Children with a legal right to special needs support will face a review when they move on to secondary school, with the first cohort currently in key Stage 1 being affected, the Guardian understands.
A comprehensive overhaul of the Special Educational Needs and Disabilities (PUMP) system is being unveiled in a landmark schools white paper on Monday, which will face major opposition from Labor MPs.
The changes will increase the number of children in England who qualify for the Education, Health and Care Plan (EHCP), which legally entitles sent children to receive support. EHCPs are reserved for children with the most severe and complex needs, but new plans for children at lower levels still offer additional support and legal rights.
Sources with knowledge of the proposed new system said parents would have legal avenues of appeals under the current Equality Act and through a tribunal.
The SEND system is widely regarded as the most high-profile policy change the government has taken from welfare, when plans were forced to abandon due to a Labor backbench rebellion. Bridget Phillipson, the education secretary, has been leading a lobbying attack by hundreds of MPs for a year, with many backing and recognizing that the system needs to change.

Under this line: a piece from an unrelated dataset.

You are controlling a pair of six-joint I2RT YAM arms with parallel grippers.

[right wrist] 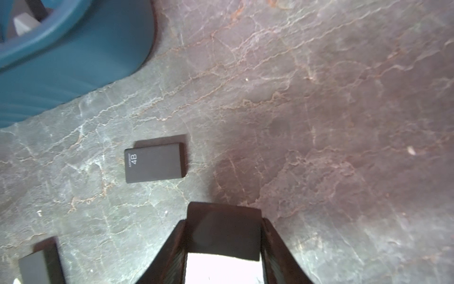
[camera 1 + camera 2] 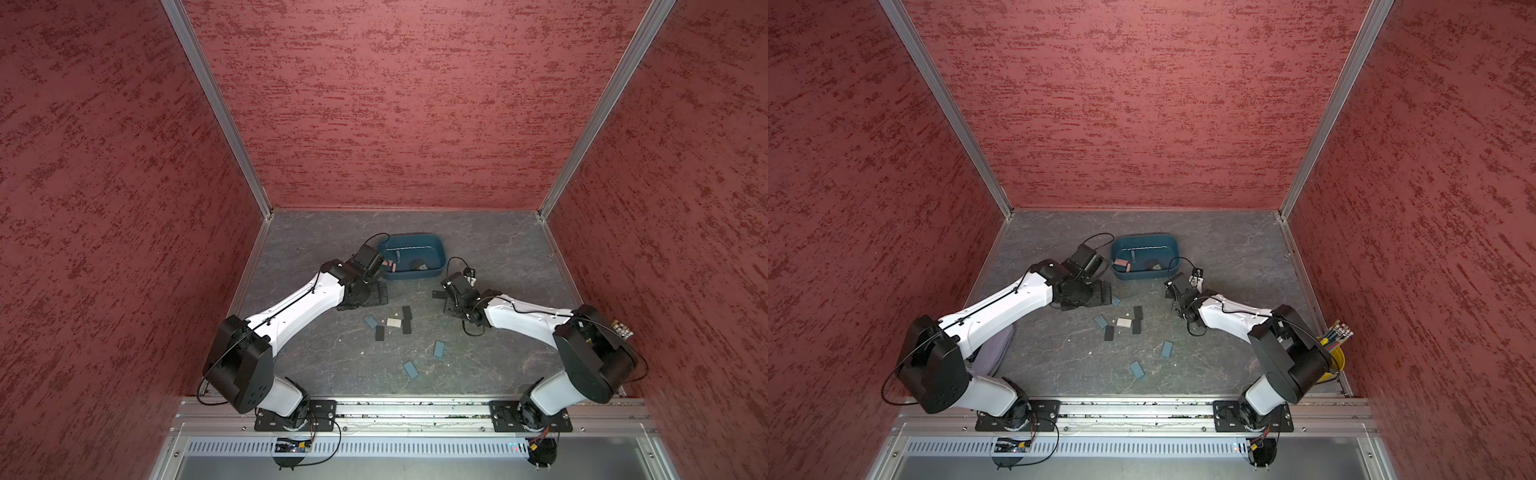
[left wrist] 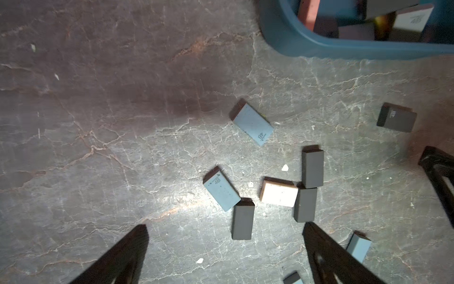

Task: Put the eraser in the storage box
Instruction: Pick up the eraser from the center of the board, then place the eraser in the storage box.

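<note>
While both arms reach in, near table (image 2: 332,374): 2 blue erasers (image 2: 410,369) lie flat, well apart from each other.
Middle cluster (image 2: 393,322): 5 loose blocks here, 1 pale, 1 blue, 3 dark, some touching.
Left gripper (image 3: 225,225): jaws spread wide, nothing between them, hanging just far-left of that cluster.
Right gripper (image 1: 223,221): clamped on the eraser (image 1: 222,236), a dark block, over the table near the box's near right corner, not in it.
4B eraser (image 1: 154,162): dark, flat on the table, between those jaws and the box.
Storage box (image 2: 411,275): far centre, teal, with a pink eraser (image 2: 1122,262) and dark ones inside.
</note>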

But some in the government are worried that Labor MPs will scrap the plans in the next parliamentary session if MPs push ahead with opposition from parents.
Children with SEND “always have a legal right to support”, Phillipson said, which Labor “will not only protect but improve that support”. But sources say the old system is “broken” and, if the legislation is successful, children in year 2 of the EHCP will be assessed by schools to decide whether they should stay on the EHCP or if their needs can be met “in a more flexible way”.
New style EHCPs will be introduced from 2030. Children with additional needs, including the Autism Spectrum Disorders category and ADHD diagnosis, will be given individual support plans, with support determined and delivered by schools, according to a “clear, credible national framework, independently validated by an evidence-based organisation”.
Schools will also be given budgets to spend on special needs, similar to the systems operation currently in the NHS, which will play a huge role in partnering with schools to establish what support is needed.
“The problem with EHCPs is that they can take a long time to secure, there are too many people waiting for them and too many support which a school can already do and should already be doing,” said one source. “If schools are properly resourced, those needs can be met quickly.”
They added that no child currently in a special school would lose their place and that pupils would not move out of the EHCP until the new system – with new legal rights – was in place.
The cost of high-needs provision has risen since changes to the system designed by Michael Gove were introduced in 2014. Total spending on Send has risen by two-thirds in the past decade to more than £11bn a year, with councils spending more than £2bn on taxis last year and no transport costs.
This has left local authorities £6bn in debt. This month the Local Government Association said four out of five English local authorities would be bankrupted by rising costs of special education unless the government introduced significant changes. The chancellor, Rachel Reeves, said she would take full responsibility for spending in last year’s budget.
Phillipson has repeatedly said the send changes are not cost-cutting measures, telling MPs and campaign groups she wants to overhaul the system even if funding is not an issue. She told the parliamentary Labor Party that it was “morally wrong” to put children in independent special schools, which often failed at “enormous cost” to them and the taxpayer.
A source said: “We’ve never spent as much money on special needs as we do today, yet the results for that group of children are worse than they were in 2014.”
The white paper will not seek to immediately reduce the current £11bn annual spending, people familiar with the changes said, but stop the exponential rise in costs. “You’re saying it’s not about saving money, it’s about how we live within that envelope.”
A spokesman for the Department for Education said it had already invested £3bn in specialist SEND units in local state schools and £200m to train teachers in SEND. The Schools White Paper expands children’s rights, transforms their lives for the better and ends the “one-size-fits-all school system that deprives too many children of the education they deserve”. held back from promising results”.
They said: “This is about creating a better system for all families, where support needs are addressed, embedded in every community and wrapped around children at an early stage so they can thrive in school close to home.
“We will soon lay out our full plans – building on the work already underway to achieve a truly inclusive system, including investing billions in tens of thousands of new places to meet the needs of children by sending and training every teacher and teaching assistant in line with best practice in the country.”